1. The Hanyue parallel sentence pair extraction method fusing the syntactic structure and the Tree-LSTM is characterized by comprising the following steps of: the method comprises the following steps:

step1, collecting Chinese-crossing parallel linguistic data used for training a parallel sentence pair extraction model and Chinese-crossing comparable linguistic data of wiki encyclopedia as an extraction source, and dividing the collected Chinese-crossing parallel linguistic data into training linguistic data and testing linguistic data;

step4, labeling the part of speech of each word in the Chinese-crossing parallel sentence pair in the Chinese-crossing parallel corpus, converting the part of speech into a vector, and splicing the vector into a sentence semantic vector;

2. The method for extracting pairs of hanyue parallel sentences fusing syntax structure and Tree-LSTM according to claim 1, characterized in that: in Step1, Scapy is used as a crawler tool, user operation is simulated, Chinese-Yue parallel sentence pairs are crawled according to an Xpath path of page data elements, Chinese and Dump data sets under Wikipedia are downloaded at the same time, all Wikipedia data are contained in the data, and Chinese-Yue comparable linguistic data can be extracted according to ID alignment.

3. The method for extracting pairs of hanyue parallel sentences fusing syntax structure and Tree-LSTM according to claim 1, characterized in that: the specific steps of Step2 are as follows:

step2.3, training the bilingual word vectors in Hanyue using MUSE.

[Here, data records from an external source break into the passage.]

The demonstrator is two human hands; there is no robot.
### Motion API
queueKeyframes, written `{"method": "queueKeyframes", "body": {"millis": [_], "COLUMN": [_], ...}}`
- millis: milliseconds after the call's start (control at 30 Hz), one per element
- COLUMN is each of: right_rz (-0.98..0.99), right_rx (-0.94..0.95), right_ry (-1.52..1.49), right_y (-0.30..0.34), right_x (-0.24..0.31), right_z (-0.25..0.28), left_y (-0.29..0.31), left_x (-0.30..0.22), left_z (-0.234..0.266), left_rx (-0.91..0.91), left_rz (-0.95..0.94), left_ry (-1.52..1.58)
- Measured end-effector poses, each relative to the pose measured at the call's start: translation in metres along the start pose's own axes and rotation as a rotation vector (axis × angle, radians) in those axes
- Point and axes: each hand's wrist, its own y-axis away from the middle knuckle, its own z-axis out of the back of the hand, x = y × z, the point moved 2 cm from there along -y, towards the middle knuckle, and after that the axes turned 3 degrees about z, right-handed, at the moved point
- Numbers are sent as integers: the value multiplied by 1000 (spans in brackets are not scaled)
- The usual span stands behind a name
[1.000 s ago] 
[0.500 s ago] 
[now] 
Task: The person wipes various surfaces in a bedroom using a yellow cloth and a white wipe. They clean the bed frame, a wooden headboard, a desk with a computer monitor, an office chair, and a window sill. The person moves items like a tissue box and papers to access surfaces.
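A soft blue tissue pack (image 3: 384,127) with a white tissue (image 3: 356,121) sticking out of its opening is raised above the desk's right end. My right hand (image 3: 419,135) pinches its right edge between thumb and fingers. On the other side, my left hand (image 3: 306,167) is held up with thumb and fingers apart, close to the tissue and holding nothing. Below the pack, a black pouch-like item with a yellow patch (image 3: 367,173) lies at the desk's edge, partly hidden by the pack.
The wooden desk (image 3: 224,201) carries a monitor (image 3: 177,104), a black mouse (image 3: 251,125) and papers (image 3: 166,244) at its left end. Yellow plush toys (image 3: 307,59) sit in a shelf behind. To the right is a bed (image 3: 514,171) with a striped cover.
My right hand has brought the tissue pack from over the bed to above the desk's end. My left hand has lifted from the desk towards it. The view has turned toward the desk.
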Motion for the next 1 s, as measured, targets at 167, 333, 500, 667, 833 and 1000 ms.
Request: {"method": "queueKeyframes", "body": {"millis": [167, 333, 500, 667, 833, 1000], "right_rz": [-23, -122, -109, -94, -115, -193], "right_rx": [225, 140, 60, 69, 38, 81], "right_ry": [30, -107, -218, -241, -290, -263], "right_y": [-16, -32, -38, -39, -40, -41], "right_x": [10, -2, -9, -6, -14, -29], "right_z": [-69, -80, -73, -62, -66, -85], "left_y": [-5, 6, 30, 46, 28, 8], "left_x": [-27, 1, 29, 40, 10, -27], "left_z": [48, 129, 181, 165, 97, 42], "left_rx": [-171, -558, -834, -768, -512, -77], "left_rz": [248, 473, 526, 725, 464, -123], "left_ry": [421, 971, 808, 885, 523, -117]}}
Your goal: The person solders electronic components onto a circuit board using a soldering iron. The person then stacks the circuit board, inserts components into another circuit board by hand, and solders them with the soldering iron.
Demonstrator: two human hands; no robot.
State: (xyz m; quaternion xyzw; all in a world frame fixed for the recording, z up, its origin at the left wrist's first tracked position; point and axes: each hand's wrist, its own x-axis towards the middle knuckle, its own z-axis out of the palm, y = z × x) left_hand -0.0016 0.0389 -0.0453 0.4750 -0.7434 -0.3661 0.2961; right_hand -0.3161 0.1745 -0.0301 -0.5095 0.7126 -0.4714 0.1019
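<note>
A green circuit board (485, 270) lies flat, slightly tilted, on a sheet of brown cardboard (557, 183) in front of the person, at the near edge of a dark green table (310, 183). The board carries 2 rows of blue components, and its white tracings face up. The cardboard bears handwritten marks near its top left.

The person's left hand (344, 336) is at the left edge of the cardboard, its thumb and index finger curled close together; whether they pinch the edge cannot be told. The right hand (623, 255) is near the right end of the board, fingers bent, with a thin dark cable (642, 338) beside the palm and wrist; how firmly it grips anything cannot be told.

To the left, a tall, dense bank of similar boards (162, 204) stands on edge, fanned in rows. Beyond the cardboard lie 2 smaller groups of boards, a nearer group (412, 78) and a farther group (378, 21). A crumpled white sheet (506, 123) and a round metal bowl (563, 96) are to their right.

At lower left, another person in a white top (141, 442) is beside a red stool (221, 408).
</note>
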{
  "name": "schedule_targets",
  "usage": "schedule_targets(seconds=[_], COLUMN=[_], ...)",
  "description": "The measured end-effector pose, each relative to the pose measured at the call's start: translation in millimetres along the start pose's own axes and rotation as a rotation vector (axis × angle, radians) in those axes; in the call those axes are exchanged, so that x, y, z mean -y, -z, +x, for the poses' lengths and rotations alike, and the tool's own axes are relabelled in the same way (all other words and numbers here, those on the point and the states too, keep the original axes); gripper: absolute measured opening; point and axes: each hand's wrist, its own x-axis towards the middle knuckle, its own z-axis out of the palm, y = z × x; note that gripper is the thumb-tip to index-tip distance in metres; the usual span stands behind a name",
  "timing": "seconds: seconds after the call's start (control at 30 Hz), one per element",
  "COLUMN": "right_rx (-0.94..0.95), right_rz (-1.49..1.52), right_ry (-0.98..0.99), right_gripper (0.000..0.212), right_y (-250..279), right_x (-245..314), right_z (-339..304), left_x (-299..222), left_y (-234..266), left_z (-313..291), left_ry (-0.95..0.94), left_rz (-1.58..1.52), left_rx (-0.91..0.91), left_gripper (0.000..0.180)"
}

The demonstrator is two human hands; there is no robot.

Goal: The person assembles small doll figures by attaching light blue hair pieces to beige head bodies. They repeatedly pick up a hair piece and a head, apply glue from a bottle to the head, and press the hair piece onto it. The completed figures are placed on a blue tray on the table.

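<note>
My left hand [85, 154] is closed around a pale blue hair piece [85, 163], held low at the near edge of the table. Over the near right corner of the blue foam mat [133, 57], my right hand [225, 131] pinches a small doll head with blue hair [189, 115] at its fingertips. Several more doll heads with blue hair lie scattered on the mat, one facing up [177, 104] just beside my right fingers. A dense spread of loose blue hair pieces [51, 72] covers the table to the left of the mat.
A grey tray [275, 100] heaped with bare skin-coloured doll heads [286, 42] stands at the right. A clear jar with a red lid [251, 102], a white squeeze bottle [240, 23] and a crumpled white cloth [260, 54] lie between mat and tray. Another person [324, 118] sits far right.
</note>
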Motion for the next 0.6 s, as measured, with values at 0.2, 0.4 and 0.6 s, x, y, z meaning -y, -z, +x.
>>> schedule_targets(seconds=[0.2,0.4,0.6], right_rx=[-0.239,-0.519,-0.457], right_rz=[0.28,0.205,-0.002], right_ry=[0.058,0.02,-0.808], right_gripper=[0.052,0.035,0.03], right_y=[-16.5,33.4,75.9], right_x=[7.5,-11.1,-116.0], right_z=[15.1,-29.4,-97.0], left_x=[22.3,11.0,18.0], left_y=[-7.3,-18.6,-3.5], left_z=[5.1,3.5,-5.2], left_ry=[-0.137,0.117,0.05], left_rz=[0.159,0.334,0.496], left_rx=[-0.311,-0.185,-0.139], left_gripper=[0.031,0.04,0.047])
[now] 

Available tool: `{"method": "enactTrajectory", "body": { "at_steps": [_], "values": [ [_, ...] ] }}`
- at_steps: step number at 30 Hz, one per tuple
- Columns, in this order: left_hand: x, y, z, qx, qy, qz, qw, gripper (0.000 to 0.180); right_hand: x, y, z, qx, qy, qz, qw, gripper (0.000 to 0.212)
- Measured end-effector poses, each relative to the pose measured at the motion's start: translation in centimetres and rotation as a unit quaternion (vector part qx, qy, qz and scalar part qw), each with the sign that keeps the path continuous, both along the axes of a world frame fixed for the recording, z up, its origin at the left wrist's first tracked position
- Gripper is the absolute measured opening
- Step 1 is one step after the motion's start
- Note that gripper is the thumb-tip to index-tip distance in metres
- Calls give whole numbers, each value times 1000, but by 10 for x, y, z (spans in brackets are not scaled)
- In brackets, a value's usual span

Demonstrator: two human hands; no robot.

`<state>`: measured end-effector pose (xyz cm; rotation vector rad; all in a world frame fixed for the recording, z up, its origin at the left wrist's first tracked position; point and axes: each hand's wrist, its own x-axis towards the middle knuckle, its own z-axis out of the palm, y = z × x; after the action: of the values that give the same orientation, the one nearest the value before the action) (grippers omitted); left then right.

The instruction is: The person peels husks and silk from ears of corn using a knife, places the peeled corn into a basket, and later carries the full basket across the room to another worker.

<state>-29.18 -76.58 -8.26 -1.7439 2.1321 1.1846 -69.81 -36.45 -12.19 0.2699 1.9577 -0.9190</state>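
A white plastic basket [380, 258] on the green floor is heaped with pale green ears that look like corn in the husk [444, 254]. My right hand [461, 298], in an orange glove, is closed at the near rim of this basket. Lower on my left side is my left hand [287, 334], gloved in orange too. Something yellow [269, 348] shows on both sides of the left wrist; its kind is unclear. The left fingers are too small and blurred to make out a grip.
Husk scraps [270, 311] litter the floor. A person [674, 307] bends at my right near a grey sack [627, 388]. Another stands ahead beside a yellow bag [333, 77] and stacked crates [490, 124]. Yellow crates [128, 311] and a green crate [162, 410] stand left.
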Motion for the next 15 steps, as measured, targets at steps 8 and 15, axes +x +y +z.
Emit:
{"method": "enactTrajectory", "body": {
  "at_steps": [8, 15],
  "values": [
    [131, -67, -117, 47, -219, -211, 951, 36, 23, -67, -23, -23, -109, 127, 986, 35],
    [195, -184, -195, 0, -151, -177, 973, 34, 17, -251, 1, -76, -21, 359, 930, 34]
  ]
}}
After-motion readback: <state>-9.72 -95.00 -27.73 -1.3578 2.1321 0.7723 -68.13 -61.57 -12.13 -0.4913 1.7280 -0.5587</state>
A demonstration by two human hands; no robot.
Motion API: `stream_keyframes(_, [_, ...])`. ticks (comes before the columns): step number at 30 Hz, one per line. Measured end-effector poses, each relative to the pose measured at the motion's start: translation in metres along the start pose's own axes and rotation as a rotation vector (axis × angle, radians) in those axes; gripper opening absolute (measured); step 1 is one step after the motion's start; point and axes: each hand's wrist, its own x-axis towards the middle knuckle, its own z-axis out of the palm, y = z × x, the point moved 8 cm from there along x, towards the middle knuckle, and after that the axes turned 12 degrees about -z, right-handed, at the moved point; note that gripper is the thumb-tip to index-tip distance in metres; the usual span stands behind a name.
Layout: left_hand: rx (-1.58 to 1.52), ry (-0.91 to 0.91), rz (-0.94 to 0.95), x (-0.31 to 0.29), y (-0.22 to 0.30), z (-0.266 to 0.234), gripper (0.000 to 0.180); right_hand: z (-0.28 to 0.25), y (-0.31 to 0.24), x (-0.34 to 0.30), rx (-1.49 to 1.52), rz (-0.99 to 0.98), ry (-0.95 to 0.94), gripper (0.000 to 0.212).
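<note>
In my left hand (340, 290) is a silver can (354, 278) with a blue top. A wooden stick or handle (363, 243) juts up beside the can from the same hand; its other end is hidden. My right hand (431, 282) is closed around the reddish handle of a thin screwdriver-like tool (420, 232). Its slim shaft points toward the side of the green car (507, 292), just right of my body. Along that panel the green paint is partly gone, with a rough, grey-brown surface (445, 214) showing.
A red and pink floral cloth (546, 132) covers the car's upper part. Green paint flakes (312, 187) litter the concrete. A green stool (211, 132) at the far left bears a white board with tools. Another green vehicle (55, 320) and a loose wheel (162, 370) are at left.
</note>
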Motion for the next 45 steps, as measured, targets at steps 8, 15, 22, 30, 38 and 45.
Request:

4. The method for extracting pairs of hanyue parallel sentences fusing syntax structure and Tree-LSTM according to claim 1, characterized in that: in Step3, in order to extract The information of The Chinese Vietnamese, a Chinese dependency syntax analysis tool provided by Stanford university is used for carrying out syntax analysis on Chinese to generate a syntax dependency tree, and The Vietnamese dependency tree is generated by using The Vietnamese dependency treebank VnDT tool of Vietnamese; the generated syntax dependency Tree is used as an input of the Tree-LSTM model.

5. The method for extracting pairs of hanyue parallel sentences fusing syntax structure and Tree-LSTM according to claim 1, characterized in that: in Step4, respectively labeling part of speech of each word in the Chinese-to-parallel sentence pair in the Chinese and the more-to-parallel corpus, then converting the part of speech into vectors, splicing the vectors into the semantic vectors of sentences, and generating the input vectors of the final extraction model.

6. The method for extracting pairs of hanyue parallel sentences fusing syntax structure and Tree-LSTM according to claim 1, characterized in that: in Step5, the finally obtained sentence semantic vectors containing part of speech and syntactic structure information are captured by element product and absolute element difference to capture the matching information of the sentence semantic vectors, and the translation probability of the sentences is calculated by using a full-connection layer, so that supervised training is performed.